▶ **COLLECTED DATA**

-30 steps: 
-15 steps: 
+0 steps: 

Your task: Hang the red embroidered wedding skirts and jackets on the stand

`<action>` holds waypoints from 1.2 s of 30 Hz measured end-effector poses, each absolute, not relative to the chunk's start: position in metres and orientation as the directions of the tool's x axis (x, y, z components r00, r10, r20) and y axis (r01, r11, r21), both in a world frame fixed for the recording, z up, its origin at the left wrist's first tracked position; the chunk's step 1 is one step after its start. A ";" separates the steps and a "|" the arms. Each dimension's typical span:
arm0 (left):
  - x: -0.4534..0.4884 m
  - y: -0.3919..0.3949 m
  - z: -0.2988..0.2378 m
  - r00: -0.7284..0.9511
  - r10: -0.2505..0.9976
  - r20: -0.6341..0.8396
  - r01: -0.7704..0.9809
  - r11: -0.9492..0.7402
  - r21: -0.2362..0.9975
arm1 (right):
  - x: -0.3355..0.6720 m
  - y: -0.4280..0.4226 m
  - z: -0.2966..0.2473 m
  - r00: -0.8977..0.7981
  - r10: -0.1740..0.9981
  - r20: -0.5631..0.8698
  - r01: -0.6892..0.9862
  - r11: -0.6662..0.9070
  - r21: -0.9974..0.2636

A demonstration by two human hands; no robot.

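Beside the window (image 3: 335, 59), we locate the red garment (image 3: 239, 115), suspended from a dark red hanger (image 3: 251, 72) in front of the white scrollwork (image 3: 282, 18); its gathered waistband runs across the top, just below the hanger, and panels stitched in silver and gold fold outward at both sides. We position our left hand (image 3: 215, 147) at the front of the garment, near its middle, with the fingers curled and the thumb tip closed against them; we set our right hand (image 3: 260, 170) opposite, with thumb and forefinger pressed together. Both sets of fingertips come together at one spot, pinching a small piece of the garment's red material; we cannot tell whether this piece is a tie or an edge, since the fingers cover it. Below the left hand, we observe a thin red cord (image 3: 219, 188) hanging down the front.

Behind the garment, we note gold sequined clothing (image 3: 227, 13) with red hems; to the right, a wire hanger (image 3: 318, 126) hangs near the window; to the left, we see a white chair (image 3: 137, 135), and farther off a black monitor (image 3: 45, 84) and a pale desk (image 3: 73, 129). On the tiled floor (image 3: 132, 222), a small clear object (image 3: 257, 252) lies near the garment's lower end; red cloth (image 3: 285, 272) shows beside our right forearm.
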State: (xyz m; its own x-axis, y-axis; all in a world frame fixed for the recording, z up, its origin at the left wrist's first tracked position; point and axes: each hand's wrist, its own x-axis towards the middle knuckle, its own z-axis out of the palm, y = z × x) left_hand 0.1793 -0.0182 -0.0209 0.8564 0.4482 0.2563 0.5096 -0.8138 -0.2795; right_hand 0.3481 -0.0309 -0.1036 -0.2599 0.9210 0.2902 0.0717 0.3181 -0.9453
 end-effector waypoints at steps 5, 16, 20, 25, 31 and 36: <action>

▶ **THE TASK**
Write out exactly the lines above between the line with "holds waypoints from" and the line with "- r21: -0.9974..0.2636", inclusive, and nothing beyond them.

▶ **RESULT OF THIS TASK**
`<action>` holds waypoints from 1.2 s of 30 Hz measured end-effector poses, each absolute, not relative to the chunk's start: position in metres and orientation as the directions of the tool's x axis (x, y, z components r00, r10, r20) and y axis (r01, r11, r21), both in a world frame fixed for the recording, z up, its origin at the left wrist's first tracked position; the chunk's step 1 is one step after its start. A ";" separates the steps and a "|" the arms. Each dimension's typical span:
arm0 (left):
  - x: -0.4534..0.4884 m
  - y: -0.3919..0.3949 m
  - z: -0.2988..0.2378 m
  - r00: -0.7284..0.9511
  - r10: -0.2505..0.9976
  - r20: -0.6341..0.8396
  - r01: -0.7704..0.9809
  - r11: -0.9492..0.7402
  - r21: -0.2362..0.9975
arm1 (right):
  - x: -0.3355..0.6720 m
  - y: -0.4280..0.4226 m
  - z: -0.2966..0.2473 m
  - r00: -0.8977..0.7981
  - r10: -0.1740..0.9981
  - r20: -0.5631..0.8698
  - r01: -0.6892..0.9862
  - r11: -0.6662..0.9070
  - r21: -0.9974..0.2636

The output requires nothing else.